Problem statement
Among the entries that follow, count the lines that contain the word "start" and say how many there are, writing nothing else.

Data to examine
------
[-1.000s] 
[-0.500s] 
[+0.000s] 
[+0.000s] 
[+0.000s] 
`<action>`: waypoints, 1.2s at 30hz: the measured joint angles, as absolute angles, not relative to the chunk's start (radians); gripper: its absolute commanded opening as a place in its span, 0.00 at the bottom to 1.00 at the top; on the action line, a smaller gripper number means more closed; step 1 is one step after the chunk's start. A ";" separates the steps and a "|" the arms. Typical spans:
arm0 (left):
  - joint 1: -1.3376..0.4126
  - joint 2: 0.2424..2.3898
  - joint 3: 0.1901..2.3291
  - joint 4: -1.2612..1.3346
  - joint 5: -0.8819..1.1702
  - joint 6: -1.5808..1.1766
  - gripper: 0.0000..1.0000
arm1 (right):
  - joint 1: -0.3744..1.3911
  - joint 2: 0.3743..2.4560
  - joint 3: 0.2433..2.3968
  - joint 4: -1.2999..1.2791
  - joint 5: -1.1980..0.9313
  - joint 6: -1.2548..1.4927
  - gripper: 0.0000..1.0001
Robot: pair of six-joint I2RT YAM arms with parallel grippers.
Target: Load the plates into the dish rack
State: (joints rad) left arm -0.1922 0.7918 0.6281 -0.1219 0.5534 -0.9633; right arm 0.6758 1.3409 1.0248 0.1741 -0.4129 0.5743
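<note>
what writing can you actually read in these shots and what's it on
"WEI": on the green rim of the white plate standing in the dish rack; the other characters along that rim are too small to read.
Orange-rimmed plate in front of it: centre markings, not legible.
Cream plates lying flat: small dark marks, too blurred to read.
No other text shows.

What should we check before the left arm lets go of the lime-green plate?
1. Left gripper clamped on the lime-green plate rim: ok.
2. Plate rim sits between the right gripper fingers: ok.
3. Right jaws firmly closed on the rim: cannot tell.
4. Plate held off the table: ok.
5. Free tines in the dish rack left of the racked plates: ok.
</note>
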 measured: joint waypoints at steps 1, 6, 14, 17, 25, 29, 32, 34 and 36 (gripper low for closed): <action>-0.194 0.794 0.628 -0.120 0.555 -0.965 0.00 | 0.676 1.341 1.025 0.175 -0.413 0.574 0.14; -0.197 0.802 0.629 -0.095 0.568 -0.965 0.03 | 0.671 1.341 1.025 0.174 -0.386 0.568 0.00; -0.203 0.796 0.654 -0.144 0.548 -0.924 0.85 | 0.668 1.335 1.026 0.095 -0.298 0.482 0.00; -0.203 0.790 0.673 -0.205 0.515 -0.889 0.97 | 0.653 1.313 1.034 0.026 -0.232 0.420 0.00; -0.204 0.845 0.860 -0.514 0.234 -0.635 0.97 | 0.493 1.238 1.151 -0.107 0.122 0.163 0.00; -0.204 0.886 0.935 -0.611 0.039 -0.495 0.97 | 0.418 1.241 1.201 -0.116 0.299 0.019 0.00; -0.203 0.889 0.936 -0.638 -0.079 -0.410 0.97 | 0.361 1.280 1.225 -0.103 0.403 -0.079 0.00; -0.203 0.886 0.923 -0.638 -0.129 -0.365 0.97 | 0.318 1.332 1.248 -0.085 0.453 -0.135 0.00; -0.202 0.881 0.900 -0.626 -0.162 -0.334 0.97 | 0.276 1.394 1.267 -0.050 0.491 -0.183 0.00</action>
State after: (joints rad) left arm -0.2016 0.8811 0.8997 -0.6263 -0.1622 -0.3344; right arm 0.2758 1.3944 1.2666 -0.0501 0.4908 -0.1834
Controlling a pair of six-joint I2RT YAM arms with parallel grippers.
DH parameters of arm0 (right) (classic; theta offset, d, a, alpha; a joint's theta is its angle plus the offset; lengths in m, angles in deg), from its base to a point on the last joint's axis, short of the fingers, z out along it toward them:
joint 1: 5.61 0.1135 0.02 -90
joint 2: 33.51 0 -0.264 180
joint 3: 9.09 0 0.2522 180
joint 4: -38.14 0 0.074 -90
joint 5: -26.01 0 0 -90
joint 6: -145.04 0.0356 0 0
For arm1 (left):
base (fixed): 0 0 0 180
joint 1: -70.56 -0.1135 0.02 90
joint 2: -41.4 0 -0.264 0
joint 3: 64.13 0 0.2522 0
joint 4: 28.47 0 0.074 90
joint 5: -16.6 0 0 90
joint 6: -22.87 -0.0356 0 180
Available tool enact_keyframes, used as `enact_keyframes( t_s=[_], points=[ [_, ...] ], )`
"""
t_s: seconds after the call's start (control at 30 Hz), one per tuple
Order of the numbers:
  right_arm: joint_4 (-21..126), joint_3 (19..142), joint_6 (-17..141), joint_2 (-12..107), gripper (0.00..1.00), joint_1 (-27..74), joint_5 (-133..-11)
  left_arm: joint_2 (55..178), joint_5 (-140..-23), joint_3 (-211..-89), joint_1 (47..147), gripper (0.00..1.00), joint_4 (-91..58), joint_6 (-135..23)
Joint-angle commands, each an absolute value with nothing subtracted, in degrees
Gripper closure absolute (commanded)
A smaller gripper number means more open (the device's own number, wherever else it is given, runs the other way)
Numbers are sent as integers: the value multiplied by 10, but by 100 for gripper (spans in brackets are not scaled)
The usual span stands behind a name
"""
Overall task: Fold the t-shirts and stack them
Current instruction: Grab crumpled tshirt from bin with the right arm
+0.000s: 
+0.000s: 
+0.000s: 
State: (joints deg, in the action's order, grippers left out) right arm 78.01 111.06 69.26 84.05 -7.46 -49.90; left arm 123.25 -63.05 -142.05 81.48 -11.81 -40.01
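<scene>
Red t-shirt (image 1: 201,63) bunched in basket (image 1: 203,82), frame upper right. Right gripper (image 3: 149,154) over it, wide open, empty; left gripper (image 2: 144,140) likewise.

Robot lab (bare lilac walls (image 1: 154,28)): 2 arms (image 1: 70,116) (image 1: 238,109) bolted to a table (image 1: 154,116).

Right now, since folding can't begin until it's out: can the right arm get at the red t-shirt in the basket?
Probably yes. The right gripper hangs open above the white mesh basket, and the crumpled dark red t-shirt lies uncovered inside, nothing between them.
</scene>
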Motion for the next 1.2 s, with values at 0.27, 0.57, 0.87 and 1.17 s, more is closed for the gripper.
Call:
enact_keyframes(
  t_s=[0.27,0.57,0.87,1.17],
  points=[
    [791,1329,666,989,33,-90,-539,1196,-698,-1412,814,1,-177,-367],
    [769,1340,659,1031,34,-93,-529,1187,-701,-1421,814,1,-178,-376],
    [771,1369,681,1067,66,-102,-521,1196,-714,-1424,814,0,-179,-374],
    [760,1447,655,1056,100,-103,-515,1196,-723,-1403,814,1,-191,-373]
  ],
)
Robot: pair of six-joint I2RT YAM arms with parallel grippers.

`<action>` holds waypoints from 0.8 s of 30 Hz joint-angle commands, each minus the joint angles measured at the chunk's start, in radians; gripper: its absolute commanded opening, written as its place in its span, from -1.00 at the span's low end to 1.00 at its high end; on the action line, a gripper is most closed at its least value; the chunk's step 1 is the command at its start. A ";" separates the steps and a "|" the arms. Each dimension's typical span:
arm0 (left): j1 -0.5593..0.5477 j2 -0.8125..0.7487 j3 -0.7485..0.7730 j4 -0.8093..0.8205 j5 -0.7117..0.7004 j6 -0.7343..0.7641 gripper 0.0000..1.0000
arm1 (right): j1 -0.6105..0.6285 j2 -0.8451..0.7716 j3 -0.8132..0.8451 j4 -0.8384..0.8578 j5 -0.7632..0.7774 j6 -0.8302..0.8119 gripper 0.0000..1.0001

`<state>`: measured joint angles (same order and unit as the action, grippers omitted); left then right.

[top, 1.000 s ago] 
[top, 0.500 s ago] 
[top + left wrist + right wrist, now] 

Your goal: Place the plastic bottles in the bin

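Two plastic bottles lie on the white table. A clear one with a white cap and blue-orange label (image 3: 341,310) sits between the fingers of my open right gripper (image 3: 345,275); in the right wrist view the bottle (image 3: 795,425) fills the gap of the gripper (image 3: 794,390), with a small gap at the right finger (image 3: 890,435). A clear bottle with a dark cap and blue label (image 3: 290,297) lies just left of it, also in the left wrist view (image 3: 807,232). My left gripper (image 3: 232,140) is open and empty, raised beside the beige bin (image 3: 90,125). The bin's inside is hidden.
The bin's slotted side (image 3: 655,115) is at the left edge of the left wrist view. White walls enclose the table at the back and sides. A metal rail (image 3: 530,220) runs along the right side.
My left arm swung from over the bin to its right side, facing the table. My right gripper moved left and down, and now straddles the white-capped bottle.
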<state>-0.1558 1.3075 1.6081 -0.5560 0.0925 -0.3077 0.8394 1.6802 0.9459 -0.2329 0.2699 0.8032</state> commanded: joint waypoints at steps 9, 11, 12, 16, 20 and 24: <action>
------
Result for this task
3